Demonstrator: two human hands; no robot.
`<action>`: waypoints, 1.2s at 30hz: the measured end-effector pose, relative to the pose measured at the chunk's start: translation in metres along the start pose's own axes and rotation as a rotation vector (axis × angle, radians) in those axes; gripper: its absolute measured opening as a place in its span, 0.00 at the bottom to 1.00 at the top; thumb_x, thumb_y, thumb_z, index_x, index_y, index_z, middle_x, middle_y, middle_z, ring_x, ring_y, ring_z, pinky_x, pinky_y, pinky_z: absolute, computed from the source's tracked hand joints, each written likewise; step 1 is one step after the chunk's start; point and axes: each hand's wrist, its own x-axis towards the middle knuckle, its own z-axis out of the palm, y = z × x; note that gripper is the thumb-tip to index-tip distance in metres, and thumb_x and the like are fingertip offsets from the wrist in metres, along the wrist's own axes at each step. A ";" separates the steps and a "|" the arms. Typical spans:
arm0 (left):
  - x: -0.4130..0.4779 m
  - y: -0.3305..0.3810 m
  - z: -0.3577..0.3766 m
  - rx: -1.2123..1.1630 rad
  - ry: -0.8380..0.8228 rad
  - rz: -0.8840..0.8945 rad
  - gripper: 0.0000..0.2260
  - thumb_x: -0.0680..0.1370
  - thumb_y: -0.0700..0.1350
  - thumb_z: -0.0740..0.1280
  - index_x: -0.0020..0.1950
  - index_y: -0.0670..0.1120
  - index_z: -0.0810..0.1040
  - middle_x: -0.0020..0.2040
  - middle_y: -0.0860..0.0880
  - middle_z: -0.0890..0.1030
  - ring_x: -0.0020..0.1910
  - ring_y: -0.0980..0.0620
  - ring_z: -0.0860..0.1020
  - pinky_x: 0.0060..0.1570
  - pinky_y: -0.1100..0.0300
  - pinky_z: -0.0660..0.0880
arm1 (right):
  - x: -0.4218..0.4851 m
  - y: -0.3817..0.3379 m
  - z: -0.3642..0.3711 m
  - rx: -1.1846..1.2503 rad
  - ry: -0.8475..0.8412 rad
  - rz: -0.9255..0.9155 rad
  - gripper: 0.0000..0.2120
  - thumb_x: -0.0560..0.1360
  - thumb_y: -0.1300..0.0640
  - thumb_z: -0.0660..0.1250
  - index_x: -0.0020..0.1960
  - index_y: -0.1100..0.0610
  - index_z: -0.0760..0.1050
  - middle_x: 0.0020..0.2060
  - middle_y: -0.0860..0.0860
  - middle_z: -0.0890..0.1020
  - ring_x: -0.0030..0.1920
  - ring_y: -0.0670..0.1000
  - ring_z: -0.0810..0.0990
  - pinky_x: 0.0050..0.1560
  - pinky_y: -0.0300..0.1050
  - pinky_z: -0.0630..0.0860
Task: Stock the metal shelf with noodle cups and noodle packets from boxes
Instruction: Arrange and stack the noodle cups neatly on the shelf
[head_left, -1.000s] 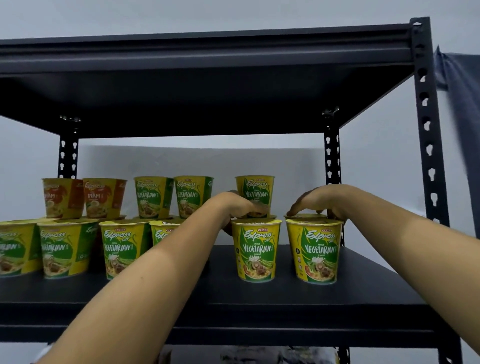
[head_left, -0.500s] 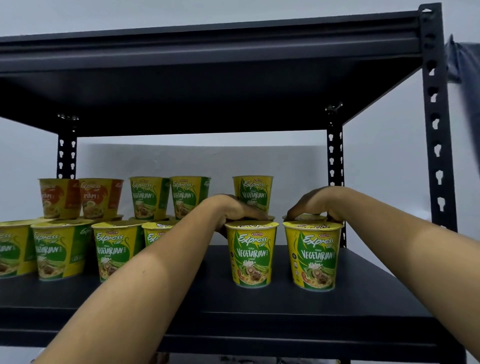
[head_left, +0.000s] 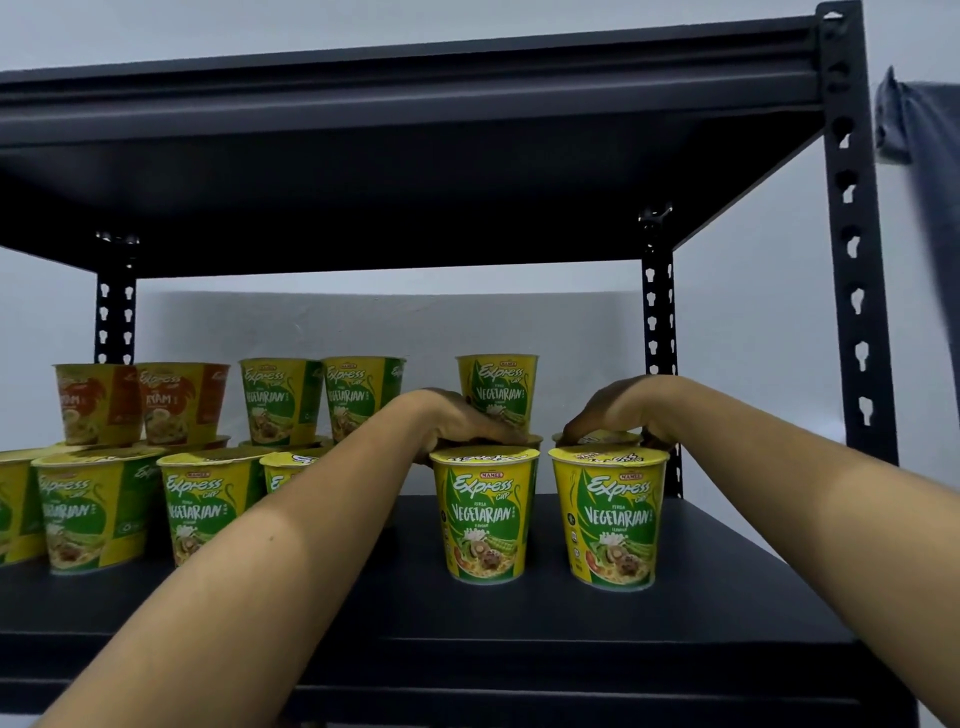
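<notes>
noodle cups (head_left: 597, 439), rear row: left hand (head_left: 457, 418), right hand (head_left: 623, 408) fingers (head_left: 579, 425) grip lids

Blue-grey cloth (head_left: 927, 124) hanging at 2 o'clock, cut by frame edge. Pale wall (head_left: 753, 353) behind. Grey panel (head_left: 363, 327) centre, against wall.

From my screen the shelf (head_left: 571, 613) reads as painted metal, matt black and smooth, and its slotted post (head_left: 852, 260) has the same dull coat. Every cup (head_left: 485, 519) has a glossy printed skin; I can't tell paper from plastic. The cloth (head_left: 924, 124) looks soft and matt.
</notes>
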 end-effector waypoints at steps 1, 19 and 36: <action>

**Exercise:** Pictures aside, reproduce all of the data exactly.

**Solution to this task:**
Demonstrator: two human hands; no robot.
`<action>`: waypoints, 1.2s at 30hz: the measured end-effector pose, relative to the pose measured at the chunk's start: translation in metres along the start pose's own axes and rotation as a rotation vector (axis × angle, radians) in those axes; gripper: its absolute measured opening as a place in its span, 0.00 at the bottom to 1.00 at the top; thumb_x, thumb_y, thumb_z, index_x, index_y, index_z, middle_x, middle_y, middle_z, ring_x, ring_y, ring_z, pinky_x, pinky_y, pinky_z: absolute, computed from the source's tracked hand joints, each written likewise; step 1 is one step after the chunk's start; point and axes: each hand's wrist, its own x-axis towards the middle knuckle, its own z-axis out of the palm, y = z × x; note that gripper is the thumb-tip to index-tip distance in metres, and thumb_x and the like are fingertip offsets from the wrist in metres, along the wrist's own axes at each step. A ";" separates the steps and a "|" the arms. Typical spans:
arm0 (left):
  - x: -0.4130..0.4779 m
  - y: -0.3305..0.3810 m
  - z: -0.3577..0.3766 m
  - rx: -1.2123..1.1630 rad
  - ry: -0.8380..0.8228 rad
  - rz: -0.8840..0.8945 rad
  - gripper: 0.0000..0.2260
  - thumb_x: -0.0680..0.1370
  - thumb_y: -0.0700..0.1350
  - thumb_z: -0.0740..0.1280
  - index_x: -0.0020..0.1950
  - index_y: -0.0670..0.1120
  - index_z: -0.0810..0.1040
  - middle_x: -0.0020..0.2040
  - middle_y: -0.0860..0.0880
  - middle_z: -0.0890..0.1030
  - ring_x: -0.0020..0.1910
  - ring_y: -0.0980..0.0620
  - ring_z: -0.0860..0.1020
  - pinky_x: 0.0060..0.1570
  - pinky_y: -0.1100..0.0300
  - pinky_z: -0.0660..0.0880
arm1 (right):
  - x: -0.4218..0.4851 m
  - y: -0.3817..0.3379 m
  - z: -0.3642..0.3711 m
  - rx: -1.1846..1.2503 rad
  - ry: -0.8475..0.8412 rad
  - rz: -0.9255..0.9155 rad
  - gripper: 0.0000..0.2120
  - thumb_x: -0.0560..0.1360
  - thumb_y: -0.1300..0.0640
  - thumb_z: -0.0660..0.1250
  - index_x: -0.0020..0.1960
  - index_y: -0.1100..0.0610
  - index_z: -0.0760..0.1050
  - middle_x: 0.0020..0.2060
  - middle_y: -0.0860..0.0860
  - middle_z: -0.0890..0.1020
  - ring_x: -0.0030..0.1920
  - ring_y: -0.0670..0.1000
  - ring_z: -0.0810..0.0990
  - pinky_x: 0.0050..0.1560
  - pinky_y: -0.0300..0.1050
  - pinky_z: -0.0630..0.0860
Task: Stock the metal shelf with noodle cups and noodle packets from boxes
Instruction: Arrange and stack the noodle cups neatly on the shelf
[head_left, -1.000s] 
[head_left, -0.500s] 
[head_left, +0.000s] 
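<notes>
noodle cups (head_left: 597, 439), rear row: left hand (head_left: 457, 418), right hand (head_left: 623, 408) fingers (head_left: 579, 425) grip lids

Blue-grey cloth (head_left: 927, 124) hanging at 2 o'clock, cut by frame edge. Pale wall (head_left: 753, 353) behind. Grey panel (head_left: 363, 327) centre, against wall.

From my screen the shelf (head_left: 571, 613) reads as painted metal, matt black and smooth, and its slotted post (head_left: 852, 260) has the same dull coat. Every cup (head_left: 485, 519) has a glossy printed skin; I can't tell paper from plastic. The cloth (head_left: 924, 124) looks soft and matt.
</notes>
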 end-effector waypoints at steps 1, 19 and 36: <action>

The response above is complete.